PDGBTRF/S Problems

Open discussion regarding features, bugs, issues, vendors, etc.

PDGBTRF/S Problems

Postby ashtonaut » Thu Feb 03, 2005 10:52 pm

I am converting Fortran code from serial to parallel. The important step is solving a banded matrix system Ax=b, where A is a real banded matrix. In the serial code (which runs correctly), I call DGBTRF followed by DGBTRS.

In the parallel version, I am using PDGBTRF followed by PDGBTRS. The factorisation appears to complete successfully, but when I call the solve routine, I get "p4_error: interrupt SIGFPE: 8", which I understand is a Floating Point Exception.
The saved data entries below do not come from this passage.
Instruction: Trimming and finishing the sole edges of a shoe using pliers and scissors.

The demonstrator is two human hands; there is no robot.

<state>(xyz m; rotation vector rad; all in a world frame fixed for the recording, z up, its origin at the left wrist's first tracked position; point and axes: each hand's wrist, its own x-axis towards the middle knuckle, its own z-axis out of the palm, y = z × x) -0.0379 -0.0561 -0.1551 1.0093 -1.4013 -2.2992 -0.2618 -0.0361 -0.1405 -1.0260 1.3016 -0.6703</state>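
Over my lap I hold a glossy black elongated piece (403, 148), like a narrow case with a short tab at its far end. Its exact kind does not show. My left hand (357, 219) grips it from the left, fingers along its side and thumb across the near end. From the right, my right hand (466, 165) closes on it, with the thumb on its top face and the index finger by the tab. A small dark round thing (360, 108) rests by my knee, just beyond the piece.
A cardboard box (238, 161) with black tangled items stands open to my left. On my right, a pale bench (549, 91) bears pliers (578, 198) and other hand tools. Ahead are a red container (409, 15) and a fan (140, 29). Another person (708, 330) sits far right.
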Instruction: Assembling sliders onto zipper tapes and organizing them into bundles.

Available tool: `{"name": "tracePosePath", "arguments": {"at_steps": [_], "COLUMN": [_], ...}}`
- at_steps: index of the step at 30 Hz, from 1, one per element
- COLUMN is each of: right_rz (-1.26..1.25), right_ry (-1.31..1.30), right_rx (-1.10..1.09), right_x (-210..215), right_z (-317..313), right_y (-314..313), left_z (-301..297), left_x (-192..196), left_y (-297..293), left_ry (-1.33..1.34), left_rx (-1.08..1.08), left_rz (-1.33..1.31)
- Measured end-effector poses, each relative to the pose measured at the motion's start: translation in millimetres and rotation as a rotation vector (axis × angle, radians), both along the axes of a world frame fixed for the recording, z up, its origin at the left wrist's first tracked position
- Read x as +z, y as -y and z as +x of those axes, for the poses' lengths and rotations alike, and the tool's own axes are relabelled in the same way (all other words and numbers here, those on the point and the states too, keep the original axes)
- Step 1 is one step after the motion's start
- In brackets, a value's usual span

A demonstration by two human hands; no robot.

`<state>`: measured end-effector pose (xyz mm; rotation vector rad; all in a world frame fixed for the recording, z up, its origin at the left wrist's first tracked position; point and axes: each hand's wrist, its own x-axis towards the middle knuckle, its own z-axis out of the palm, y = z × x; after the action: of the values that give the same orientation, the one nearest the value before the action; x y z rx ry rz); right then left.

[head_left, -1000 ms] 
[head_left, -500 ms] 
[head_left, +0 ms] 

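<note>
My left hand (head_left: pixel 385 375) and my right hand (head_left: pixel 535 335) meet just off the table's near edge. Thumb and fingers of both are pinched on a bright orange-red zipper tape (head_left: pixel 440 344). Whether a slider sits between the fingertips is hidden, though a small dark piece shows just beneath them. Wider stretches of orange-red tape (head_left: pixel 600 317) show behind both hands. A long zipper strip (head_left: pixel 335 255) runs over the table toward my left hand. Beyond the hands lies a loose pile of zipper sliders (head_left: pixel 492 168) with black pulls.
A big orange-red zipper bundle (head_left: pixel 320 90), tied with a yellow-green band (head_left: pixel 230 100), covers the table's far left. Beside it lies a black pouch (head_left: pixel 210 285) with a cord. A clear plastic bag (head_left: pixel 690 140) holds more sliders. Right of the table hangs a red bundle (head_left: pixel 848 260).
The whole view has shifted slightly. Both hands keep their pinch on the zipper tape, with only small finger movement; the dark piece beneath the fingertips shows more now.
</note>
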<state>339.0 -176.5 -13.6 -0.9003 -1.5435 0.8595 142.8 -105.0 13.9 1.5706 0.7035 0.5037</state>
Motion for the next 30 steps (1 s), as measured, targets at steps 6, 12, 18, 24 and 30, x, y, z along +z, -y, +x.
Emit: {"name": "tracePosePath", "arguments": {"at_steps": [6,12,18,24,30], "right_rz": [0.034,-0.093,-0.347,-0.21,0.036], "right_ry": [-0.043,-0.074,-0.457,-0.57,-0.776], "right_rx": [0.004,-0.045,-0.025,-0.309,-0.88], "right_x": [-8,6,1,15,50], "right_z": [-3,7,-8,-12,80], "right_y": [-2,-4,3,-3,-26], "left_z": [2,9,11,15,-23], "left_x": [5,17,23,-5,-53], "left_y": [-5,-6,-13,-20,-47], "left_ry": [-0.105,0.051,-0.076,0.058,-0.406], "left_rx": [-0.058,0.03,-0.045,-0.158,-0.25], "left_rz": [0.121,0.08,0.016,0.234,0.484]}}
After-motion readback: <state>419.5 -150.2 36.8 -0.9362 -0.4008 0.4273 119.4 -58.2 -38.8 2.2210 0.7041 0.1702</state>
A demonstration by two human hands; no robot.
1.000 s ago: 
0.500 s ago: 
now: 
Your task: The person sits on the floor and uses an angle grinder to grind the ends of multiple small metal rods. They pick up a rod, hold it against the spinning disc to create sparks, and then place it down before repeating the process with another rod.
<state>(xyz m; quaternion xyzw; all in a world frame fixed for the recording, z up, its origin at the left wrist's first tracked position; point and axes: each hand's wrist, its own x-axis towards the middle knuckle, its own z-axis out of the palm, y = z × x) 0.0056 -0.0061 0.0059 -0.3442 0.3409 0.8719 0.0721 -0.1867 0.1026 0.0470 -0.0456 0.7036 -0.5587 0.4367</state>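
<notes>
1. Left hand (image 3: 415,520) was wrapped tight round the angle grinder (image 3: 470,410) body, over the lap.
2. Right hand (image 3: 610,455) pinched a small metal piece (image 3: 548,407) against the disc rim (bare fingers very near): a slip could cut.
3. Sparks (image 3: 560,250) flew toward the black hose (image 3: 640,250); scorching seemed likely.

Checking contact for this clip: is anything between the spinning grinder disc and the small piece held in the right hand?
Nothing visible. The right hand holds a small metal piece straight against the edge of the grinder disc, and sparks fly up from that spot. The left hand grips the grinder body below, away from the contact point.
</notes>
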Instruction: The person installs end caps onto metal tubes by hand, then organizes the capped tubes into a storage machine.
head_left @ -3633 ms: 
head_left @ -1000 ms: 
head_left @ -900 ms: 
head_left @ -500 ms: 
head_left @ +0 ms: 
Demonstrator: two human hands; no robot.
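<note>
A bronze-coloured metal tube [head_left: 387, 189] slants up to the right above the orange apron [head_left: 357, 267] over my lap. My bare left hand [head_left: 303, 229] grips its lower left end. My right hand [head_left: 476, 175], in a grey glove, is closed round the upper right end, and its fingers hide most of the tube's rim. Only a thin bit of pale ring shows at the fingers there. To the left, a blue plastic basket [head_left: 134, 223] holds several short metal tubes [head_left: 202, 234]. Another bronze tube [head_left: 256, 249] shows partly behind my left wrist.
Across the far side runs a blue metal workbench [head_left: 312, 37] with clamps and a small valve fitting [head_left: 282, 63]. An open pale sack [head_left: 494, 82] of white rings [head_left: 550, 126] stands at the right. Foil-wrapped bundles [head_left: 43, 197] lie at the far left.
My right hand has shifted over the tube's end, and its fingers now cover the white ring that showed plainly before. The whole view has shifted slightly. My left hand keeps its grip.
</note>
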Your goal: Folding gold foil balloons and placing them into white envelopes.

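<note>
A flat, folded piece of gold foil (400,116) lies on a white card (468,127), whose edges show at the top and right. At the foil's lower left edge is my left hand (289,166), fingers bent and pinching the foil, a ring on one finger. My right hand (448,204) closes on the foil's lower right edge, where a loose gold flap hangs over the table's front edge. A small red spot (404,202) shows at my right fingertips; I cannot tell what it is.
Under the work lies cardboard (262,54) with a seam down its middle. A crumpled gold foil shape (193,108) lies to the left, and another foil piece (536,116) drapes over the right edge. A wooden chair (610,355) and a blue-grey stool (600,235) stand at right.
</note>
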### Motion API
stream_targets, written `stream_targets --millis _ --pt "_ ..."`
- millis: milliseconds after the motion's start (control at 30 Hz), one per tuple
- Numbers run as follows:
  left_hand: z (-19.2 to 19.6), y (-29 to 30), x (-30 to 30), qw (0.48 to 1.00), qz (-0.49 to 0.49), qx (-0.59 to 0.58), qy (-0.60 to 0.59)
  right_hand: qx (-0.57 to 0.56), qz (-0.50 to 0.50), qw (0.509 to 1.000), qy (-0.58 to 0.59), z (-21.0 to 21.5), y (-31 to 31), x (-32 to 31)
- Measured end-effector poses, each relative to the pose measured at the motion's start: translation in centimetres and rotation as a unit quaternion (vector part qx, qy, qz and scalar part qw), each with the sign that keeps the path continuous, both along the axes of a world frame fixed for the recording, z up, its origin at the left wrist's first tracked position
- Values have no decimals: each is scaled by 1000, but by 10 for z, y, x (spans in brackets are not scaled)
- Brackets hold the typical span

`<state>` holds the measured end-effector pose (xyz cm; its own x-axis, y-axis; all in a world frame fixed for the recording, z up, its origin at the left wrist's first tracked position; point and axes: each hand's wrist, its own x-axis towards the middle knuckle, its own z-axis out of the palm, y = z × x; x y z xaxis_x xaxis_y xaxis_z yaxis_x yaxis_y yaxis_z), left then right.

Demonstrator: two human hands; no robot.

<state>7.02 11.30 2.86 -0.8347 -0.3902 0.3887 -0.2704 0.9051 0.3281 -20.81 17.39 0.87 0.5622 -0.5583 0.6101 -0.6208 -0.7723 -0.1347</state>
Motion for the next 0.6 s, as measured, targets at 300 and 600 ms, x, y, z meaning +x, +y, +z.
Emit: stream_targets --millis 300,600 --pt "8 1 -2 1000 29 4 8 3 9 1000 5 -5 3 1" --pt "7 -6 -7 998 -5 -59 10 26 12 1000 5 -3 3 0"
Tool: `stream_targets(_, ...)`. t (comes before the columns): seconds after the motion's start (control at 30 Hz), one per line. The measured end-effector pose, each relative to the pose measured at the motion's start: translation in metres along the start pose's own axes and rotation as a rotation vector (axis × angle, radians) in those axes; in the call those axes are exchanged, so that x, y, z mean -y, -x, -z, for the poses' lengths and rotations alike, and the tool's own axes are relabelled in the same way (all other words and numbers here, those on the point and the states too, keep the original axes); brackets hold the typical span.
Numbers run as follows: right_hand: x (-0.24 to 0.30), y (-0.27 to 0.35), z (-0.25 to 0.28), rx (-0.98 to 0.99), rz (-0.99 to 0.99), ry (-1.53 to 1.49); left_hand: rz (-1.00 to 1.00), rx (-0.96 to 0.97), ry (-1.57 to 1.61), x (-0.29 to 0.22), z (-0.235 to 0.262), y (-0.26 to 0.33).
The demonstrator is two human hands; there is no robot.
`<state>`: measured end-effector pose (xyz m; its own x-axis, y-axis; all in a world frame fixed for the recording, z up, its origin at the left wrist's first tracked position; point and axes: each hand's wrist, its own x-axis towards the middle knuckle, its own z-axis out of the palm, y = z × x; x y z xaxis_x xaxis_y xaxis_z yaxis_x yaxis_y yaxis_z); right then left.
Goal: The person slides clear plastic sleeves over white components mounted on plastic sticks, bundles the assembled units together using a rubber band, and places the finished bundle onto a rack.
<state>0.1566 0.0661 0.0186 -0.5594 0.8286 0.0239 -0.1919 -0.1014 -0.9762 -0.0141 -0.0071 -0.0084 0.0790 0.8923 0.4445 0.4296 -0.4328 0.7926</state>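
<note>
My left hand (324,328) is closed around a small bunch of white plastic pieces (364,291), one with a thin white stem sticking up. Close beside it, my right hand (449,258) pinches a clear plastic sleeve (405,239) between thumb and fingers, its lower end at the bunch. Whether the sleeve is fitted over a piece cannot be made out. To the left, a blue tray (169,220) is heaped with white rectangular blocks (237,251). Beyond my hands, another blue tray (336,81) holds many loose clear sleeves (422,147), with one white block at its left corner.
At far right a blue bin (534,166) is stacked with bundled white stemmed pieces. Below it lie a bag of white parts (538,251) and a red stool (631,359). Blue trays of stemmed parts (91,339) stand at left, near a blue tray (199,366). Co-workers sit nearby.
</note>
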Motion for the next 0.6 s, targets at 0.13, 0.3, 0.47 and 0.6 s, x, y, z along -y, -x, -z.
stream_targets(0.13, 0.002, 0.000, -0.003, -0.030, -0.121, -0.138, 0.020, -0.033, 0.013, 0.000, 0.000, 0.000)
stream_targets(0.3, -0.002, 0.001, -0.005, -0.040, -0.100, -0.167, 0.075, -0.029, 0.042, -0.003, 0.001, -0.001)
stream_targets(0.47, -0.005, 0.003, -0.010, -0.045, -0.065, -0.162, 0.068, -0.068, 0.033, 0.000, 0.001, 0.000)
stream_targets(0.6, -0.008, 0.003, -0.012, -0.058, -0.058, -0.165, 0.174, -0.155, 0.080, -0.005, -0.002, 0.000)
I know that the banded 'A' matrix and the right hand side vector 'b' are identical to the serial version, because in order to debug I am running the parallel version on just one processor at the moment. The only difference between the matrices in memory is that the parallel version has more fill-in space above the entries (as required).

I noticed in the documentation that PDGBTRF/S describe the A matrix as "N-by-N real banded", but the corresponding serial routines DGBTRF/S describe A as "M-by-N band matrix".

Why does the parallel version require the A matrix (which is banded) to be square? Is this the reason why my factorise and solve works fine with LAPACK, but not SCALAPACK?

Any help much appreciated,

Ashton Peters
ashtonaut
 
Posts: 13
Joined: Thu Jan 27, 2005 6:53 pm

Postby Stan Tomov » Mon Feb 07, 2005 4:18 am

PDGBTRF is one of the routines whose algorithm does not follow
and does not yet have the full functionality of its LAPACK "equivalent".
Currently, PDGBTRF is implemented only for certain N-by-N real banded
matrices, and as you observed in your previous "Question regarding
PDGBTRF" the current implementation (for example) requires that the
local submatrices are nonsingular. If you are trying to solve M-by-N
problem with M != N the routine will generate an error.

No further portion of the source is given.